=== DATA PROVIDED ===
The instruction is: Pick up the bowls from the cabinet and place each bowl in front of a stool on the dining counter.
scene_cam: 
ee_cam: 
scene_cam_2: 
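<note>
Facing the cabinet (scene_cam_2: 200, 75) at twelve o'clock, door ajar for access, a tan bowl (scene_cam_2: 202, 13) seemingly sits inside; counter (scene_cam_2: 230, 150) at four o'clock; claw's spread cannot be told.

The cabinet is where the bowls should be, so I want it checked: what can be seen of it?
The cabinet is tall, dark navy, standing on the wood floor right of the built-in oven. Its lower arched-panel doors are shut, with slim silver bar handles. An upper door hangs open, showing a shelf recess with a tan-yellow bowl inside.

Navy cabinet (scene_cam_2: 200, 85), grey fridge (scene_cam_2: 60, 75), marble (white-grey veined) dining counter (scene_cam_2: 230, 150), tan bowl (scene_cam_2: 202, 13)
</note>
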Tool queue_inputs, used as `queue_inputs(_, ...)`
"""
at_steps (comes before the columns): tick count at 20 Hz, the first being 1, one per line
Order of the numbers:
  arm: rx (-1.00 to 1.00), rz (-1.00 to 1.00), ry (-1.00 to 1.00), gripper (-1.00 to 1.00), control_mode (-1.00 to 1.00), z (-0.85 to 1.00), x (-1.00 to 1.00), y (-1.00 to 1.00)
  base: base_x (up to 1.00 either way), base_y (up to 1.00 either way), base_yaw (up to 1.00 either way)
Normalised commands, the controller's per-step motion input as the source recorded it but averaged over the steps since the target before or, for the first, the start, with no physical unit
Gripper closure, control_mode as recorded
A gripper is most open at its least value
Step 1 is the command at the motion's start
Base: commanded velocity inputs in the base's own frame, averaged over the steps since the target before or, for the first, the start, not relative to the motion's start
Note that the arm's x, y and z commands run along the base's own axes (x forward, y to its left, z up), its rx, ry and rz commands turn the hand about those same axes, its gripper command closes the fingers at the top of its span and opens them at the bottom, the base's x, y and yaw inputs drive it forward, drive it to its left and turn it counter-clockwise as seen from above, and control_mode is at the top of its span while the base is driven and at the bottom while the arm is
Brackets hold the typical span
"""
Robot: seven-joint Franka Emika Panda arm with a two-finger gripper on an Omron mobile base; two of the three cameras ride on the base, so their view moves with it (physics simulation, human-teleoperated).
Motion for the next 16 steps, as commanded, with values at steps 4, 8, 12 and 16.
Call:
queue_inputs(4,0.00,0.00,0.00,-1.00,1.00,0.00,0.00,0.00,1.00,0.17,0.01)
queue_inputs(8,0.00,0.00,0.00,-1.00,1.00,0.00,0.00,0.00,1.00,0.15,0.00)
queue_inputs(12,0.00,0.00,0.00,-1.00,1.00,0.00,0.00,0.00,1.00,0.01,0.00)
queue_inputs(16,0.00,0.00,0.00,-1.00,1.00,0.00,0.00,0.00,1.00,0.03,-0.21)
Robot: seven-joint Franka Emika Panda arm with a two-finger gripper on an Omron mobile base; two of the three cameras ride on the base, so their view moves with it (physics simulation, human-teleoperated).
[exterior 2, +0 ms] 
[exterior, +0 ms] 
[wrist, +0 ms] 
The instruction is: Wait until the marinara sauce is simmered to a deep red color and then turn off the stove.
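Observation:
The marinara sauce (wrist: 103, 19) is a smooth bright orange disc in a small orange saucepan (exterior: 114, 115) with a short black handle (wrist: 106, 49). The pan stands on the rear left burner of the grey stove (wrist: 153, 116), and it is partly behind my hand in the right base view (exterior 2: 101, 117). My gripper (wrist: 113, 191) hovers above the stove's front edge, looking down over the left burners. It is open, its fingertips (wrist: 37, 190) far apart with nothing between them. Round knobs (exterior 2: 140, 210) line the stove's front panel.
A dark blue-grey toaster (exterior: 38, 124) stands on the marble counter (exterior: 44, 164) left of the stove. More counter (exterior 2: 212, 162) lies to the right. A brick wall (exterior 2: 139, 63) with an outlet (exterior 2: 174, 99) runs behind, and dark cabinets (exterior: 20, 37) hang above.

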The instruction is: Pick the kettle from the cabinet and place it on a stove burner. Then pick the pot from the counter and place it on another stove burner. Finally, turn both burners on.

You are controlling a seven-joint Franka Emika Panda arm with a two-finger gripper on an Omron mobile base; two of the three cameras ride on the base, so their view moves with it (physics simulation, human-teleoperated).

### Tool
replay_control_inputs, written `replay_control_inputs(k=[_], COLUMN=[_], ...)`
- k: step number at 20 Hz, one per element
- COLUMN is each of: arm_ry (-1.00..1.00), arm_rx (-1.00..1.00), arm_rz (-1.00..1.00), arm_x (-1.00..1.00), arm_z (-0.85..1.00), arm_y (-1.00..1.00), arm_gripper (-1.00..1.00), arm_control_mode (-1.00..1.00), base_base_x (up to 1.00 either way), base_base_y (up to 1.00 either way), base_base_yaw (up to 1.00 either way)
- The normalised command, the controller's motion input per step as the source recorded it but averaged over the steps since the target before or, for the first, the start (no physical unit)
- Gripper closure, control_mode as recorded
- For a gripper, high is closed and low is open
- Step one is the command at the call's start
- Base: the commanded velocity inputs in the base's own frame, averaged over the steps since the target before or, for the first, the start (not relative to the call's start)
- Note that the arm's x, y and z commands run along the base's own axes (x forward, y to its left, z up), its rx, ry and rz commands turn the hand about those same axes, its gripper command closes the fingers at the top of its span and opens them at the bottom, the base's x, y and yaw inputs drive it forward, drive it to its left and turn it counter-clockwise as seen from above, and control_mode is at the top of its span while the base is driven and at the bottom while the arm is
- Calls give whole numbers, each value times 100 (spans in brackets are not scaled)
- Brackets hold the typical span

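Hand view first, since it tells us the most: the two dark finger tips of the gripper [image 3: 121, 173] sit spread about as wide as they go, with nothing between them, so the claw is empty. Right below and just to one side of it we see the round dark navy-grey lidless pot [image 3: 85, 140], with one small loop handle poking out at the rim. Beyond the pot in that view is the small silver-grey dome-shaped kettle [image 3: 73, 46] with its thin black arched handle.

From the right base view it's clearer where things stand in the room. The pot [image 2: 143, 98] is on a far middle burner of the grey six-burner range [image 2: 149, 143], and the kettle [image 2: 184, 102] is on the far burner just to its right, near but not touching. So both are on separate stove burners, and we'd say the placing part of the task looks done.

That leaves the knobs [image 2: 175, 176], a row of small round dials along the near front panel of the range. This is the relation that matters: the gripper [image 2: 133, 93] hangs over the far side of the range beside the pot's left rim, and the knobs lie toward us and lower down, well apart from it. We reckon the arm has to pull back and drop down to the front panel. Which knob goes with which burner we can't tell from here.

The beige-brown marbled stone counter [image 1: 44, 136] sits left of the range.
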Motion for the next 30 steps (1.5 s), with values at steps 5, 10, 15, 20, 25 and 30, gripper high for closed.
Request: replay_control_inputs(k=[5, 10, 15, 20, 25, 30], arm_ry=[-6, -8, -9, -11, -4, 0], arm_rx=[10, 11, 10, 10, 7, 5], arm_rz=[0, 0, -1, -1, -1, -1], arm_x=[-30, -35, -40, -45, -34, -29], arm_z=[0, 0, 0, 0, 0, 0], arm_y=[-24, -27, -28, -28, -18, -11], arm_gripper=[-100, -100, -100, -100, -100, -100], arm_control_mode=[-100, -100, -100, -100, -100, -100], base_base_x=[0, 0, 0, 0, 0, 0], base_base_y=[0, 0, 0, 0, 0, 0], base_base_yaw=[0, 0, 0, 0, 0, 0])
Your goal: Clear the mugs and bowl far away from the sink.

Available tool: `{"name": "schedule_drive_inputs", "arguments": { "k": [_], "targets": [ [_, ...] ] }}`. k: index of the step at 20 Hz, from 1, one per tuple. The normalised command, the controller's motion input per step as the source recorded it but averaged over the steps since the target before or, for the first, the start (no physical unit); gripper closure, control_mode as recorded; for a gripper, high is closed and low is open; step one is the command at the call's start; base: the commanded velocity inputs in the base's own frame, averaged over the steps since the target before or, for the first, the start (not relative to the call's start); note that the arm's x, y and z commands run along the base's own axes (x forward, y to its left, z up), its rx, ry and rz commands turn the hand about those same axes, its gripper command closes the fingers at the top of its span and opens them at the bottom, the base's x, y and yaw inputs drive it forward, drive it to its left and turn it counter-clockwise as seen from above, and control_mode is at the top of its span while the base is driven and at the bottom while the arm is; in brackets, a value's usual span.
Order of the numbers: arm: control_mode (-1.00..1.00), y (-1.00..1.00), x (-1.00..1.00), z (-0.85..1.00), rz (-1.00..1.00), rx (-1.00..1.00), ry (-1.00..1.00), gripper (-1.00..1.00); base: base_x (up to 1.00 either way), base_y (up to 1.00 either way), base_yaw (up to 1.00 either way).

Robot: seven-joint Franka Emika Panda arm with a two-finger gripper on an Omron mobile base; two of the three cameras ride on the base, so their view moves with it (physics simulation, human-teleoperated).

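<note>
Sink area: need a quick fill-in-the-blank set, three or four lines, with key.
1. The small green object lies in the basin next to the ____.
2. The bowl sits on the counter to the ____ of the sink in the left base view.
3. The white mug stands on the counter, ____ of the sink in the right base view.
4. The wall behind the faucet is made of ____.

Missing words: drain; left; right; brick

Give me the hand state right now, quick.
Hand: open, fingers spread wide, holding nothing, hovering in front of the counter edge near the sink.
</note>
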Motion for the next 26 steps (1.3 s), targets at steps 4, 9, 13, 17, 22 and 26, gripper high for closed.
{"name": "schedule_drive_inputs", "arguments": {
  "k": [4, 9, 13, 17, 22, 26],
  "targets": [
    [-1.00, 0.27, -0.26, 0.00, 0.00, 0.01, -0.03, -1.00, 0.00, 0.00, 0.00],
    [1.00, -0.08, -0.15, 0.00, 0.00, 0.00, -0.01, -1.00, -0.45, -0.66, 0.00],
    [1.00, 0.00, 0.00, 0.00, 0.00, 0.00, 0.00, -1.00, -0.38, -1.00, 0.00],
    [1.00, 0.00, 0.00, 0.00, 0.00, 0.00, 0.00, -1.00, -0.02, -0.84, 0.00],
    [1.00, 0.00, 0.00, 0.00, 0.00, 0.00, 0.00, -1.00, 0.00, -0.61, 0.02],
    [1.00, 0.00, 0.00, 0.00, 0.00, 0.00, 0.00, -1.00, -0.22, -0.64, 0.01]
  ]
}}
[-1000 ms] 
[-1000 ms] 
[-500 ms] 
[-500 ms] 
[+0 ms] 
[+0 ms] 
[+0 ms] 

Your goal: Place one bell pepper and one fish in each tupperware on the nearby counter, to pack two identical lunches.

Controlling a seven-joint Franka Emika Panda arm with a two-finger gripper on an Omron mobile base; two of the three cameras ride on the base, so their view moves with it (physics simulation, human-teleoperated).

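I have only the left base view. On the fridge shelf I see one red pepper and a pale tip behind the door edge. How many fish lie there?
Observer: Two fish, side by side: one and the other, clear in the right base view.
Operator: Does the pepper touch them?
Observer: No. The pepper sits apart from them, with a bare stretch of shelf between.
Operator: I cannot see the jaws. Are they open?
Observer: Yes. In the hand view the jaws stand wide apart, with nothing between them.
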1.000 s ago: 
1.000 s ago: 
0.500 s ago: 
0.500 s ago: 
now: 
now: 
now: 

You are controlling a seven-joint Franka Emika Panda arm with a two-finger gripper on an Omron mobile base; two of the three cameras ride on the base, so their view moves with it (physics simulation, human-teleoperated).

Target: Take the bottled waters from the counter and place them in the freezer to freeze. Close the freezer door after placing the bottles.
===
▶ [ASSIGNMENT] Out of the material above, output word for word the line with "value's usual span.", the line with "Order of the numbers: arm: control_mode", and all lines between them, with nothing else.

▶ [RESULT OF THIS TASK]
Available tool: `{"name": "schedule_drive_inputs", "arguments": { "k": [_], "targets": [ [_, ...] ] }}`. k: index of the step at 20 Hz, from 1, one per tuple. The normalised command, the controller's motion input per step as the source recorded it but averaged over the steps since the target before or, for the first, the start (no physical unit); gripper closure, control_mode as recorded; for a gripper, high is closed and low is open; step one is the command at the call's start; base: the commanded velocity inputs in the base's own frame, averaged over the steps since the target before or, for the first, the start (not relative to the call's start); note that the arm's x, y and z commands run along the base's own axes (x forward, y to its left, z up), its rx, ry and rz commands turn the hand about those same axes, its gripper command closes the fingers at the top of its span and opens them at the bottom, the base's x, y and yaw inputs drive it forward, drive it to its left and turn it counter-clockwise as seen from above, and control_mode is at the top of its span while the base is driven and at the bottom while the arm is; in brackets, a value's usual span.
Order of the numbers: arm: control_mode (-1.00..1.00), y (-1.00..1.00), x (-1.00..1.00), z (-0.85..1.00), rz (-1.00..1.00), rx (-1.00..1.00), ry (-1.00..1.00), gripper (-1.00..1.00); base: base_x (up to 1.00 either way), base_y (up to 1.00 either way), base_yaw (up to 1.00 either way).

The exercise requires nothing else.